March 5, 2011 in World Stories

Once upon a time there was a merchant who traveled about the world a great deal. On one of his journeys thieves attacked him, and they would have taken both his life and his money if a large dog had not come to his rescue and driven the thieves away.

When the dog had driven the thieves away he took the merchant to his house, which was a very handsome one, and dressed his wounds and nursed him till he was well.

As soon as he was able to travel the merchant began his journey home, but before starting he told the dog how grateful he was for his kindness, and asked him what reward he could offer in return, and he said he would not refuse to give the most precious thing he had.

And so the merchant said to the dog, “Will you accept a fish I have that can speak twelve languages?”

“No,” said the dog, “I will not.”

“Or a goose that lays golden eggs?”

“No,” said the dog, “I will not.”

“Or a mirror in which you can see what anybody is thinking about?”

“No,” said the dog, “I will not.”

“Then what will you have?” said the merchant.

“I will have none of such presents,” said the dog; “but let me fetch your daughter, and bring her to my house.”

When the merchant heard this he was grieved, but what he had promised had to be done, so he said to the dog, “You can come and fetch my daughter after I have been home for a week.”

So at the end of the week, the dog came to the merchant’s house to fetch his daughter, but when he got there he stayed outside the door, and would not go in.

But the merchant’s daughter did as her father told her, and came out of the house dressed for a journey and ready to go with the dog.

When the dog saw her he looked pleased, and said, “Jump on my back, and I will take you away to my house.”

So she mounted on the dog’s back, and away they went at a great pace, until they reached the dog’s house, which was many miles off.

But after she had been a month at the dog’s house she began to mope and cry.

“What are you crying for?” said the dog.

“Because I want to go back to my father,” she said.

The dog said, “If you will promise me that you will not stay there more than three days I will take you there. But first of all,” said he, “what do you call me?”

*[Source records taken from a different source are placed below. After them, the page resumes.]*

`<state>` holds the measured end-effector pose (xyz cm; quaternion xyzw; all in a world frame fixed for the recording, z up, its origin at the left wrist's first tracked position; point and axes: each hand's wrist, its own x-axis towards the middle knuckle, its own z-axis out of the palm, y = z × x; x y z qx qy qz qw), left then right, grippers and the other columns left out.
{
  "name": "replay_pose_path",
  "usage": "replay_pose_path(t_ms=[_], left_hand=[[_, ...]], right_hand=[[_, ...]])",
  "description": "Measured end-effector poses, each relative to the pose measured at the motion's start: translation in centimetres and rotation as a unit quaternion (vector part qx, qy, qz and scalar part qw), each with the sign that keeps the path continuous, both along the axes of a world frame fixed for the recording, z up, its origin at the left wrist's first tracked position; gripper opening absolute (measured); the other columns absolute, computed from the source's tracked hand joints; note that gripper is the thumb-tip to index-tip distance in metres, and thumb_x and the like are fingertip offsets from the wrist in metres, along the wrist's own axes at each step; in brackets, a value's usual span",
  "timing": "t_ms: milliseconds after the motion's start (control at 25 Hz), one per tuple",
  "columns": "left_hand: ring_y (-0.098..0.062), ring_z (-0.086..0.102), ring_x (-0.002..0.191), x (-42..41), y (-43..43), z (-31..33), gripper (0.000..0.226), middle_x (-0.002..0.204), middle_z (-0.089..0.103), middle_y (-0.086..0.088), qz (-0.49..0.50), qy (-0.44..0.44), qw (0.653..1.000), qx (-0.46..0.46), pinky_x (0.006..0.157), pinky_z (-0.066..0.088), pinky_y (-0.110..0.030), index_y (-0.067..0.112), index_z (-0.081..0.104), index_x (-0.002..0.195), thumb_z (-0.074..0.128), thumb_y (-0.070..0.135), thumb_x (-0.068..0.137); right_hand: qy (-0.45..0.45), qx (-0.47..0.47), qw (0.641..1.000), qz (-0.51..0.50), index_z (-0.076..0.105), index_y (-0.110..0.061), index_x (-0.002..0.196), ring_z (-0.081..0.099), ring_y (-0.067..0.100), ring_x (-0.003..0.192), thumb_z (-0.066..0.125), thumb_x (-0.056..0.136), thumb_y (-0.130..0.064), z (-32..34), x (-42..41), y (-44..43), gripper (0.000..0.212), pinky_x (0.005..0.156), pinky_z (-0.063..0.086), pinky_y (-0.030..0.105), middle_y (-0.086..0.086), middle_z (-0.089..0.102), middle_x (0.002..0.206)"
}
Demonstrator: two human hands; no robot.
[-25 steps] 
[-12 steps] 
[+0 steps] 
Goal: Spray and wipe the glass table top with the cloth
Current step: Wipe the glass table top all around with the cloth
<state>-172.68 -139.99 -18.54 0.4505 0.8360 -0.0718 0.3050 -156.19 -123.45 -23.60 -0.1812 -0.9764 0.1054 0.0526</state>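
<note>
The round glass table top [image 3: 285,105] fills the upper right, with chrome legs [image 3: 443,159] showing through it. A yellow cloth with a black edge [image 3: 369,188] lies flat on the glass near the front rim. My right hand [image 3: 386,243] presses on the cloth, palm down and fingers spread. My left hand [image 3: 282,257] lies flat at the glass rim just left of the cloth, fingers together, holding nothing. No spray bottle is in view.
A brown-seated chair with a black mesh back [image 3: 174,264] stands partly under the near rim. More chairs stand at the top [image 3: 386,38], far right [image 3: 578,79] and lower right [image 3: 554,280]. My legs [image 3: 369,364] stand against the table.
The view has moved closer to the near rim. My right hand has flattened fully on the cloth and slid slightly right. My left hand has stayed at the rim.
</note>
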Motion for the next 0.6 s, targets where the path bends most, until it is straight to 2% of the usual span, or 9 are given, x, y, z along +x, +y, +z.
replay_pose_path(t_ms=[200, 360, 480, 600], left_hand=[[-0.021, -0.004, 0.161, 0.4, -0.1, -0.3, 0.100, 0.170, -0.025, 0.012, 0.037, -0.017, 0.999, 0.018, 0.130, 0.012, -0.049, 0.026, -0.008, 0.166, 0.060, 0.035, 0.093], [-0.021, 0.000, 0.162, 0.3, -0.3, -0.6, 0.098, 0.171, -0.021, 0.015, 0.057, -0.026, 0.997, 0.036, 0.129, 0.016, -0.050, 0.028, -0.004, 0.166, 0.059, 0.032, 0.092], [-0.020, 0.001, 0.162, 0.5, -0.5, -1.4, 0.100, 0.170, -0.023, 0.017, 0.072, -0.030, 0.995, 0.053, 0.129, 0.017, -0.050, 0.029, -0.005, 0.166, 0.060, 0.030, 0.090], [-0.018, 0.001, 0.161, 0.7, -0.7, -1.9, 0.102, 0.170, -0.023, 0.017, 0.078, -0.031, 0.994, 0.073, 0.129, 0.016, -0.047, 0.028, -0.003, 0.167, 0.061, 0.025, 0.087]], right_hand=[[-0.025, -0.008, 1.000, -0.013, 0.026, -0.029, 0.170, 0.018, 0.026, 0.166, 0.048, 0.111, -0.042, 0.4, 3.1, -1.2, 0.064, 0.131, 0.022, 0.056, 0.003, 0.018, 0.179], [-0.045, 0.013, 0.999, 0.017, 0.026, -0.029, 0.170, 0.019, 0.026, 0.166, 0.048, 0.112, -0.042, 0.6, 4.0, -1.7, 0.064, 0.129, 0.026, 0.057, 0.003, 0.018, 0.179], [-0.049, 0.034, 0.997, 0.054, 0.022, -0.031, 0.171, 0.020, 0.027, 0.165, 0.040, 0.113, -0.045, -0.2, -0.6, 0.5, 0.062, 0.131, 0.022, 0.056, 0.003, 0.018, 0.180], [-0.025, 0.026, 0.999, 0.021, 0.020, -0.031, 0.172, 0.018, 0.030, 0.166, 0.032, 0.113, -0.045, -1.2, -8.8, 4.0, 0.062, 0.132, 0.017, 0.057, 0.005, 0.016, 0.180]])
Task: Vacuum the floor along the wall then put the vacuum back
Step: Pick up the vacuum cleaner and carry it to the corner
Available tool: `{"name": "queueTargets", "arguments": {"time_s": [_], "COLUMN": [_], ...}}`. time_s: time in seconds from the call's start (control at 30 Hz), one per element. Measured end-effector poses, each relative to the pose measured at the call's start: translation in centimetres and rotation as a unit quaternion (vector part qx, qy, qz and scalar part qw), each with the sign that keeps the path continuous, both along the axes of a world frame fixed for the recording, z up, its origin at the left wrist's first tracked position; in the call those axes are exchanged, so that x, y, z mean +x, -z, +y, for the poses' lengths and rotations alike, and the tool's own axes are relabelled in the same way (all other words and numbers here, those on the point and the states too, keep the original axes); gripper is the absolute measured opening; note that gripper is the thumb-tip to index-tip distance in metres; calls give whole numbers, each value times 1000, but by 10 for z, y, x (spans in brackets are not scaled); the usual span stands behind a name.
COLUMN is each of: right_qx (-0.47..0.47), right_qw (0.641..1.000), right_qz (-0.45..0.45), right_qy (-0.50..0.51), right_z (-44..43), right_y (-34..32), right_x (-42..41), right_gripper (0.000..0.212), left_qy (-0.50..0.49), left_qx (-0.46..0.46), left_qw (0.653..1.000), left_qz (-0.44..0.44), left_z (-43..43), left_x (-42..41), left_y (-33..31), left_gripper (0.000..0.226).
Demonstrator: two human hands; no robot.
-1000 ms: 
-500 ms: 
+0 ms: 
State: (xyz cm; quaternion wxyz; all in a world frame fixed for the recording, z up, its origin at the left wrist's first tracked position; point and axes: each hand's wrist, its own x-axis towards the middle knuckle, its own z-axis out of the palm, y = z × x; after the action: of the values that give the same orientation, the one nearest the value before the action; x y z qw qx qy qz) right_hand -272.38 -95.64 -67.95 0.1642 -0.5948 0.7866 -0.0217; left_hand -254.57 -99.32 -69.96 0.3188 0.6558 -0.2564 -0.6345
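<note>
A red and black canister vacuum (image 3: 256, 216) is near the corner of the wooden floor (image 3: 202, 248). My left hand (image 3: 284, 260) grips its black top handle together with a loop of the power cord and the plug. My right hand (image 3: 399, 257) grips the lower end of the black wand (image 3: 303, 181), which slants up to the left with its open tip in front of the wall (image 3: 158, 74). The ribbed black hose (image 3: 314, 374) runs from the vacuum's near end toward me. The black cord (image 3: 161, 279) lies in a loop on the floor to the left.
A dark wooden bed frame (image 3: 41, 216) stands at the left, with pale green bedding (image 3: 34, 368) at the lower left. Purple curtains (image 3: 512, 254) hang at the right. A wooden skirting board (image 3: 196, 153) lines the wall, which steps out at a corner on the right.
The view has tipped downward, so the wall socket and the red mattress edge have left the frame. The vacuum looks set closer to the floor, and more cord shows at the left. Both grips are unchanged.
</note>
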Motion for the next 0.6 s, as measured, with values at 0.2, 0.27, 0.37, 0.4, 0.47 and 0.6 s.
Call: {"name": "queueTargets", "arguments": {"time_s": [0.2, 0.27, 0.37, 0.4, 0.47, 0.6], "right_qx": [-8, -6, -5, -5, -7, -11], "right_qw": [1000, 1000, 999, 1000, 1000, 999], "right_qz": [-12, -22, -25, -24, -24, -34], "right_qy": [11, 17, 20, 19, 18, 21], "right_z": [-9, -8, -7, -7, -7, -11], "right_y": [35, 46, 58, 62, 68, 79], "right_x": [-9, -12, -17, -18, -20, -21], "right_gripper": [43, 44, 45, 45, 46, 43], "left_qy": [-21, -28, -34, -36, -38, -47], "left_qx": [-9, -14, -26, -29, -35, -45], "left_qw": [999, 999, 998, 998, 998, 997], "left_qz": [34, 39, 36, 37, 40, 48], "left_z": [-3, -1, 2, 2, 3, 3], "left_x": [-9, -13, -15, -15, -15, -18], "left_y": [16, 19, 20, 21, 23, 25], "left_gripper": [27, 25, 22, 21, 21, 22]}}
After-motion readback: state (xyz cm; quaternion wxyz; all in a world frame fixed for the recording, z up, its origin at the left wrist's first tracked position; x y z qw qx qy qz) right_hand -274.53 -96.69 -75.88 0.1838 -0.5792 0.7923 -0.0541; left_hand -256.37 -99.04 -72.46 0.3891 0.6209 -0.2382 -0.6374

“A great, foul, small-tooth dog,” said she.

“Then,” said he, “I will not let you go.”

But she cried so pitifully that he promised again to take her home.

“But before we start,” he said, “tell me what you call me.”

“Oh,” she said, “your name is Sweet-as-a-Honeycomb.”

“Jump on my back,” said he, “and I’ll take you home.”

So he trotted away with her on his back for forty miles, when they came to a stile.

“And what do you call me?” said he, before they got over the stile.

Thinking she was safe on her way, the girl said, “A great, foul, small-tooth dog.”

But when she said this, he did not jump over the stile, but turned right round again at once, and galloped back to his own house with the girl on his back.

Another week went by, and again the girl wept so bitterly that the dog promised to take her to her father’s house.

So the girl got on the dog’s back again, and they reached the first stile, as before, and the dog stopped and said, “And what do you call me?”

“Sweet-as-a-Honeycomb,” she replied.

So the dog leaped over the stile, and they went on for twenty miles until they came to another stile.

“And what do you call me?” said the dog with a wag of his tail.

She was thinking more of her father and her own house than of the dog, so she answered, “A great, foul, small-tooth dog.”

Then the dog was in a great rage, and he turned right round about, and galloped back to his own house as before.

After she had cried for another week, the dog promised again to take her back to her father’s house. So she mounted upon his back once more, and when they got to the first stile, the dog said, “And what do you call me?”

“Sweet-as-a-Honeycomb,” she said.

So the dog jumped over the stile, and away they went — for now the girl made up her mind to say the most loving things she could think of — until they reached her father’s house.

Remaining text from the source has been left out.